Na, das hörte sich doch schon mal alles ganz gut an. "Und der Haken?", fragte ich unsicher.
"Tja, ich würde mal sagen, das ist ein großer Haken. Denn der Staat nutzt auch noch andere Inami - Rassen. Schon mal was von Warfis und Yondil gehört? Das sind so Vicher, die können zufälligerweise die Zukunft voraussagen!"
Ich starrte ihn mit offenem Mund an. Ich hatte schon von ihnen gehört. Natürlich. Aber ich hatte bei diesem perfekten Plan einfach nicht an sie gedacht. Oder ich wollte nicht an sie denken.
"Kann man da irgendetwas dagegen machen?" Hoffnungsvoll blickte ich Jonas an.
"Das ist hier die große Frage. Auf jeden Fall werden sie merken, dass du etwas im Schilde führst. Außer..." Hier machte er eine lange und wirkungsvolle Pause.
"Außer was? Sag schon!", drängelte ich ihn.
"Außer wir starten ein Ablenkungsmanöver. In der Zeit, in der sie dich in's System einschleusen, müssen wir irgendeine Aktion starten, damit Warfis nicht deinen Plan sieht. Denn wenn du einmal drin bist, gibt's kein Zurück mehr." Bei diesen Worten lief mir ein eiskalter Schauer über den Rücken. Aber es stimmte. Es gab kein Zurück mehr. Schon jetzt dachte ich nicht mehr ans Aufgeben.


Kapitel 4



Nachdem Jonas mir Bericht erstattet und geduldig meine Fragen beantwortet hatte, ging er nach oben, um sich zu Waschen. Ich nutzte die Zeit, um Lesley zu besuchen. Um keine Zeit zu verschwenden, gingen wir schon heute zur Bibliothek. Es war zwar ein weiter Weg dorthin, aber wir hatten auch viel zu besprechen.
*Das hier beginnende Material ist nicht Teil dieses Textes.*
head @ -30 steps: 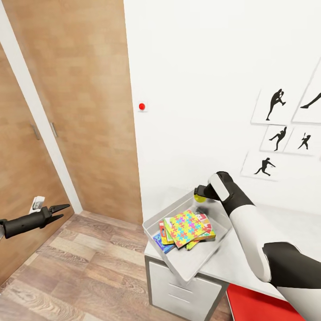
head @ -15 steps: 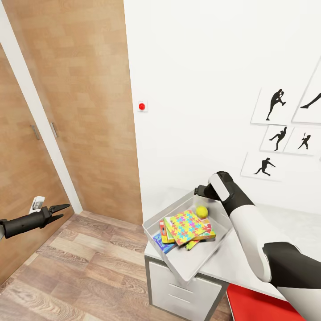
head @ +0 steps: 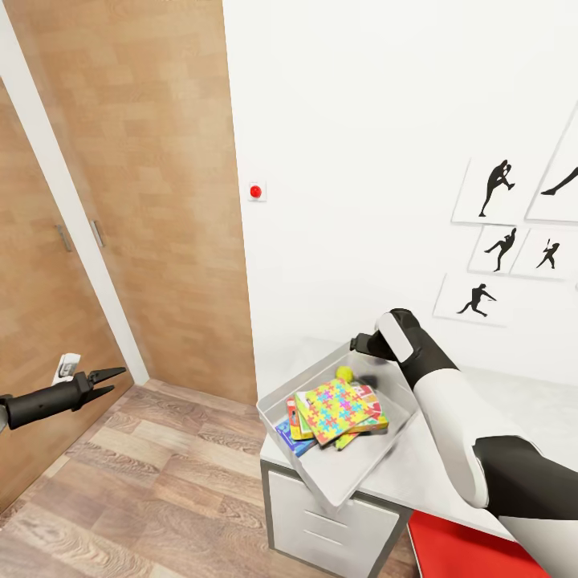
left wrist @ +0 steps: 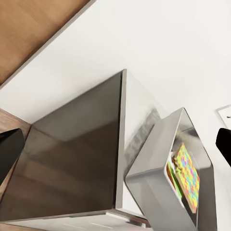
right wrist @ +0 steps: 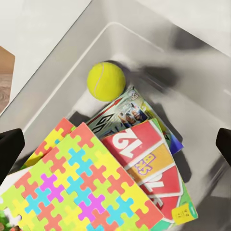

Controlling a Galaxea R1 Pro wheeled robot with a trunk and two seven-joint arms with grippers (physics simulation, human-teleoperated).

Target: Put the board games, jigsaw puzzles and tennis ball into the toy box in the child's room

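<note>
Yellow-green against pale grey plastic, the tennis ball point(right wrist: 106, 81) lies on the floor of the toy box point(head: 299, 387), in the bare patch near the box's far wall, just beside the stack of flat toys and not on top of it. Nothing grips it: the right gripper point(head: 363, 343) hangs above that far rim with its claw spread, and in the right wrist view its 2 dark fingertips point(right wrist: 9, 147) stand wide apart at the picture's edges with the ball loose between and below them. I judge this to be a release from directly overhead, so that the ball lands in the box's 1 bare corner rather than rolling off the sloped pile.

One jigsaw puzzle point(right wrist: 82, 185) tops the stack, tilted, its corner overlapping the red and orange board game point(right wrist: 144, 161); another printed box point(right wrist: 125, 111) pokes out underneath, close to the ball. More coloured edges show below them, but how many items lie there I cannot tell.

The toy box sits at the end of the table point(head: 417, 474), its corner overhanging the table's edge toward the wood floor.

The left gripper point(head: 111, 382) is held well apart, out over the floor near the brown door point(head: 144, 201), its slim fingers slightly parted and empty, likely parked clear of the work.
</note>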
Am Nachmittag kamen wir dann etwas erschöpft an dem alten Gebäude an. Wir traten durch die großen Holztoren und befanden uns in einem riesigen Raum mit hohen Wänden, die bis oben hin mit Büchern gefüllt waren. Eine Weile standen wir einfach so da und staunten. Lesley fing sich als Erste wieder.
"Und wie hast du dir das vorgestellt? Irgendeine Idee, wie wir an die richtigen Informationen rankommen?"
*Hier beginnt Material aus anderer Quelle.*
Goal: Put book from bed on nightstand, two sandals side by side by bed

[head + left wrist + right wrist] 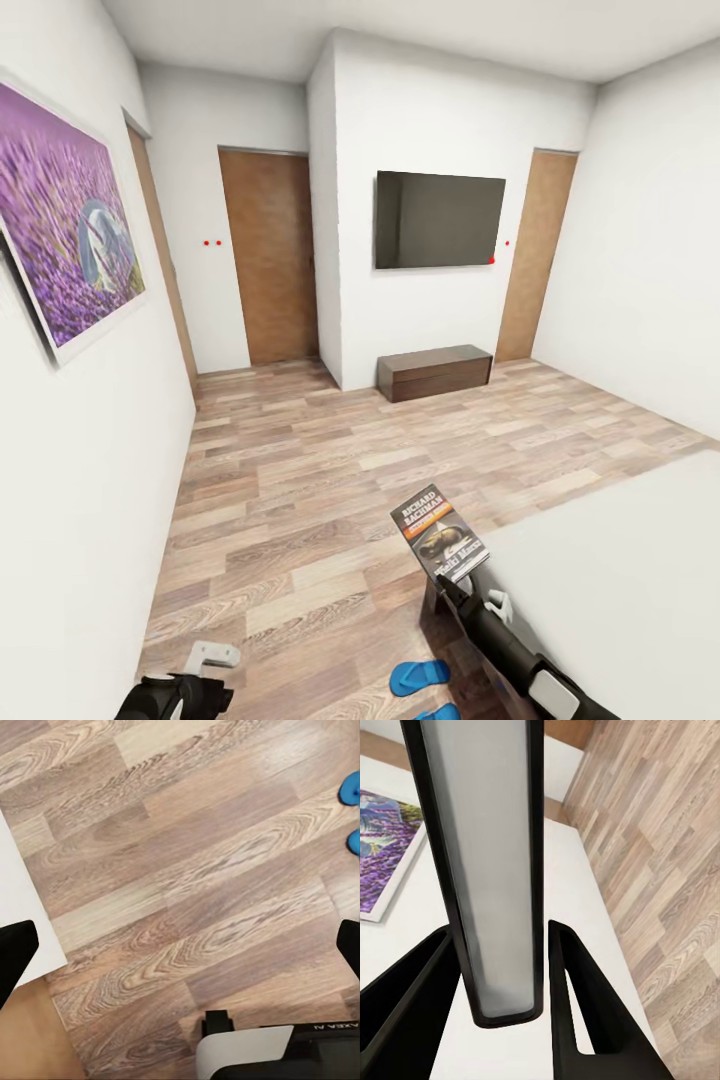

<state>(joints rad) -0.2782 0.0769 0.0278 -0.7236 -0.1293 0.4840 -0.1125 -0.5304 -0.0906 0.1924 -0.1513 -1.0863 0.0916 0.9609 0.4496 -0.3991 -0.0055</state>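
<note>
Wood-plank floor [300, 520] lies below the book [440, 533], clamped edge-on in the right jaws [502, 975], long axis along them; left jaws [180, 945] apart.

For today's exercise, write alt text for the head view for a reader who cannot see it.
The right gripper holds a dark paperback book upright above the corner of a grey bed, with blue sandals on the wood floor below. Beyond are white walls, two brown doors, a wall television over a low dark bench, and a purple picture at left.
</note>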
Zugegeben, ich hatte noch nicht darüber nachgedacht. Aber spontane Einfälle waren meine Stärke. "Als erstes würde ich mal die Bibliothekarin fragen. Dann lesen wir das Inhaltsverzeichnis von allen Büchern, die sich mit diesem Thema beschäftigen. Irgendwo muss es ja schließlich stehen."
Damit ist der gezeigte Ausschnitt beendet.